The Bulls came out strong, scored a bunch of points, faltered a bit and went into the locker room at halftime all knotted up.
When it comes to big games, specifically big second halves, the scenario Saturday seemed all too similar to a certain game nearly two years ago. The catch is, the game alluded to above wasn’t played on a football field in front of more than 70,000 home-team fans in Alabama. It wasn’t played on a football field at all.
In the intimate confines of the Sun Dome before its largest crowd in school history, the men’s basketball team squared off with No. 4 Florida in the Dodge Shootout on Dec. 8, 2001.
South Florida hype.
Should ring a bell.
But like Saturday — when the only modifications were Ronnie Banks filling the role of B.B.Waldon in the spotlight and the type of ball being used to play — the recipe ultimately spelled disaster for the Bulls.
In that basketball game, the Bulls entered the locker room at the half in almost a dead heat, trailing 38-37.
Dick Vitale was even there to tell the country a little bit about the Bulls during the halftime break.
Guard Reggie Kohn hit four of his six 3-pointers in the first 20 minutes of the game, but he didn’t score another point until only 4:35 remained in the game.
The Bulls fizzled.
Banks turned in a similar performance to Kohn’s, guiding the Bulls to 17 points in the first half, only to lose his flair in the second.
Perhaps the most noticeable sign of deterioration in the Florida game was the wearing down of the Bulls. Florida was stronger and fitter. It seemed the Bulls had used up the bulk of its energy in the first half, then they dragged in the second.
And Saturday was no different. The replays of Huey Whittaker’s phenomenal sideline catch, which surely would have made Isaac Newton scratch his head, and of Brian Fisher’s two touchdowns, soon turned into shot after shot of muscle-cramped Bulls being carted off the field.
Where the power of Gator standouts Matt Bonner and Udonis Haslem wore down the Bulls on the basketball court, Alabama’s offensive line pushed the Bulls’ comparatively scrawny defensive line down the field (Alabama’s offensive linemen outweighed the Bulls defensive linemen, on average, by 54 pounds).
So what does it take to win a big game with big hype on national TV? It’s going to take twice as much production in the first half if the Bulls plan to lie down in the second.
Or maybe better conditioning, although it’s hard to imagine how a team who basks in the often brutally hot temperatures of the Sunshine State could be gasping for air halfway through a game.

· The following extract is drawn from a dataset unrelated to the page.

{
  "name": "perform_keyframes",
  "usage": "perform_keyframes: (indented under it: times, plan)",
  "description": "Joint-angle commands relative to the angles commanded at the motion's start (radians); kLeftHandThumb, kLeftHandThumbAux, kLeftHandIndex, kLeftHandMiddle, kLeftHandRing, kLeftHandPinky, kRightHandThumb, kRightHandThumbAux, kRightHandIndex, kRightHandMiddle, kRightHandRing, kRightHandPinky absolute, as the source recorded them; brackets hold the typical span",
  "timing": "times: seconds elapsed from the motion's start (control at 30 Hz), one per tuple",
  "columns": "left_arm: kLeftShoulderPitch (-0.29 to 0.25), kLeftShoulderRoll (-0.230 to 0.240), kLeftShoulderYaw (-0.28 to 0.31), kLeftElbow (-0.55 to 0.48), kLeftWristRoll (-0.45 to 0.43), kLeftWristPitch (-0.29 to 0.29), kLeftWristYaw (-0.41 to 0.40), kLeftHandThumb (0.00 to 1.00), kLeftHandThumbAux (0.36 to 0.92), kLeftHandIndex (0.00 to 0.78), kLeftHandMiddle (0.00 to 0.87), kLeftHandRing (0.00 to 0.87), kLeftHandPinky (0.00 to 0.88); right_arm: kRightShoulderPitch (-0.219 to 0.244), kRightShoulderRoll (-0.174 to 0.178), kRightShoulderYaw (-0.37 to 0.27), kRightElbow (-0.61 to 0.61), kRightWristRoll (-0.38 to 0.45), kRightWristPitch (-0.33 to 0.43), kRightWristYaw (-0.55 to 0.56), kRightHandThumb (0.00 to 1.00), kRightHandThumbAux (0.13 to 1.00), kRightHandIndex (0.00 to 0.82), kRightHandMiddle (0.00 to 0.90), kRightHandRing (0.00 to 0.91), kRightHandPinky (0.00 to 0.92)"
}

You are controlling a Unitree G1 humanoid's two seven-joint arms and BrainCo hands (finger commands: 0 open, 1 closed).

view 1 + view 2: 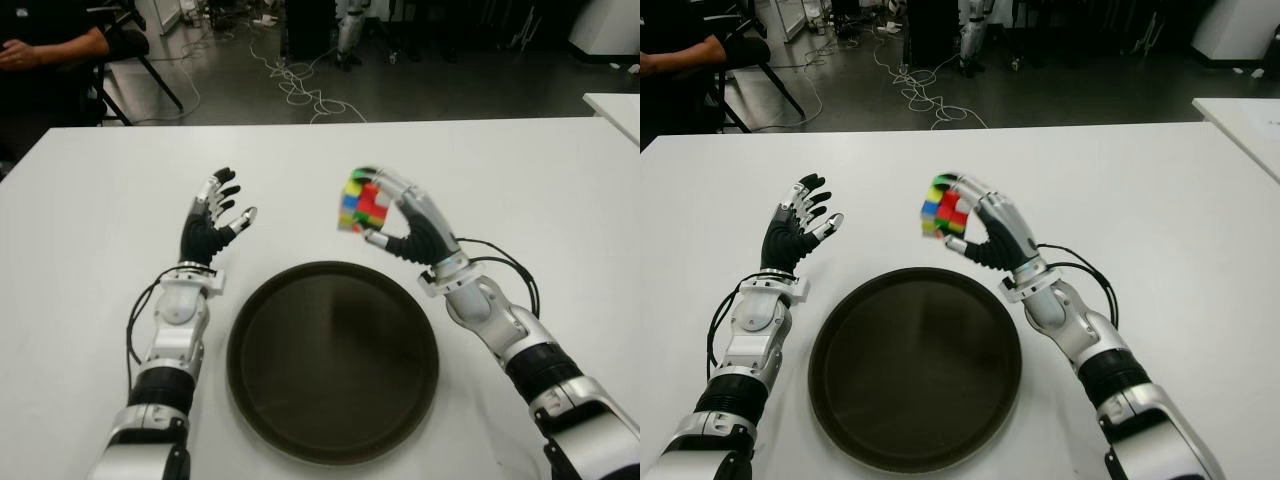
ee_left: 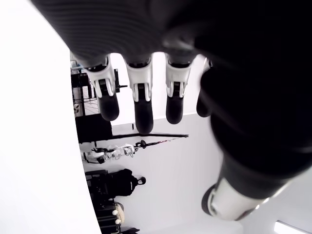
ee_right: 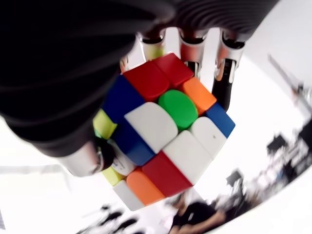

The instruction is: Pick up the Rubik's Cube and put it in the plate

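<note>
Right wrist view is showing the right hand (image 1: 392, 222) gripping the cube (image 3: 163, 131) between thumb and fingers, clear of the table (image 1: 90, 200) and just beyond the far rim of the plate (image 1: 300, 440). Left hand (image 1: 212, 222), fingers spread and holding nothing, is showing left of the plate. Judgement: carry the cube toward the plate's centre and lower it close before loosening the fingers, so it is not tumbling out.

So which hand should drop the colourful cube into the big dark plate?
The right hand. It already grips the Rubik's Cube, held just beyond the plate and off the table. The left hand is open and empty, left of the plate.
</note>
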Motion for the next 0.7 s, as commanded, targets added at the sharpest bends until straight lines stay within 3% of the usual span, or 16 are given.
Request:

But it’s probably not as simple as running a few extra laps and tossing back a few extra gulps of Gatorade. The Bulls’ football team is still young. Maybe it’s that we expect too much of them. Heck, some optimists consider it to be the most successful college football team in history, judging by its wins per total games played during the past seven years.
As for the Bulls basketball team, only new head coach Robert McCullum knows whether his team is ready for a breakthrough this season. But its first chance to show the country what it can do doesn’t come until Feb. 26 when it takes on powerhouse Marquette at the Sun Dome on ESPN2.
The outlook for redemption is not too far away for the football team, though. While it should no doubt take out its anger against Nicholls State on Saturday, it need wait no longer than Oct. 10, when it will find itself on national TV again against TCU. This time, though, for the first time ever, the Bulls will be at home.
And maybe the crowd will be the force that keeps the Bulls out its early, 3rd-quarter grave.